When counting, include every line of the data that holds "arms", then state the total alone.

■ ■ ■ ■ ■

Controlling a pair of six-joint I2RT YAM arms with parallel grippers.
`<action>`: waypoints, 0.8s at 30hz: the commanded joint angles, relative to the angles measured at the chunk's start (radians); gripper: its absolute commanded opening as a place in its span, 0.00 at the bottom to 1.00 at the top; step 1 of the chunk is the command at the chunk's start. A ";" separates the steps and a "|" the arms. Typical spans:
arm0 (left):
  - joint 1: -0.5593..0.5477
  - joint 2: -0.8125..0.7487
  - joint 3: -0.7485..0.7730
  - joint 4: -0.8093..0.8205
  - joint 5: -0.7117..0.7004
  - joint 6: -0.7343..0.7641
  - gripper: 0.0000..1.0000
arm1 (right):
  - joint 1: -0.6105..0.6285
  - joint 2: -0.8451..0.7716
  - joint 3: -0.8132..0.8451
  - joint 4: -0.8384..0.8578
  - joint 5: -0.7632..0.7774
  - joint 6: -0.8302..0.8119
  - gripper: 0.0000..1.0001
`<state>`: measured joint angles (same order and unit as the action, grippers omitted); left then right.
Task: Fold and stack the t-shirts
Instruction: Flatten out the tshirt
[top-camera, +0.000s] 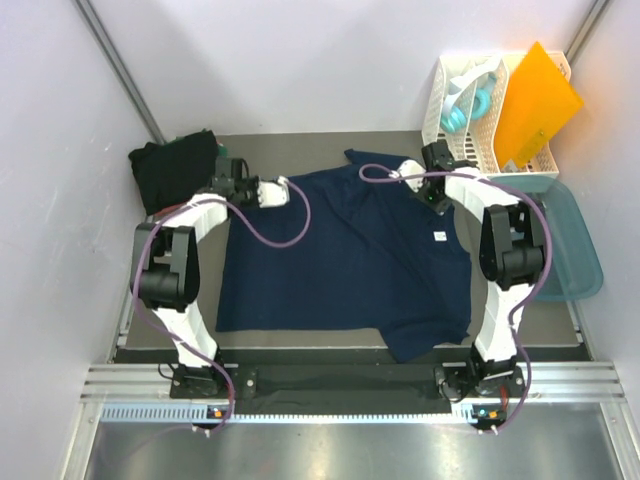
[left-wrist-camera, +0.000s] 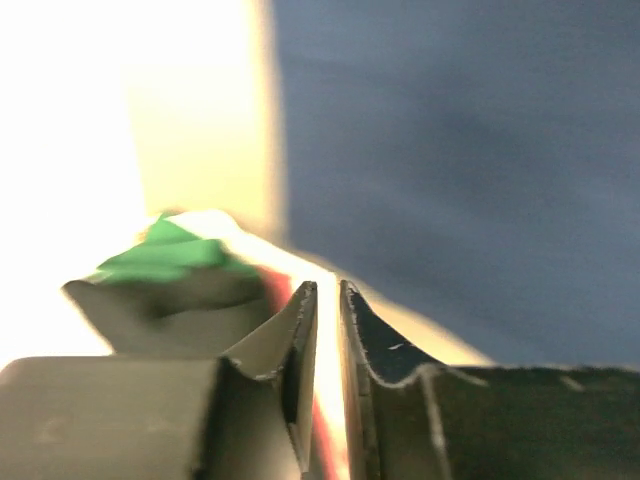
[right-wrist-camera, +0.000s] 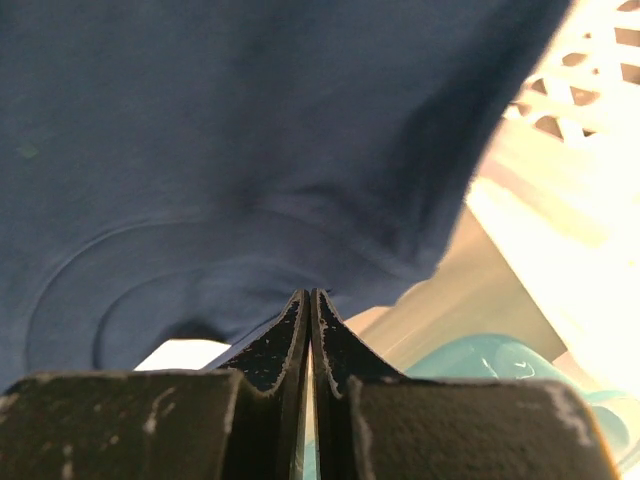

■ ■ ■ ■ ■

SOLUTION FOR THIS TASK: 2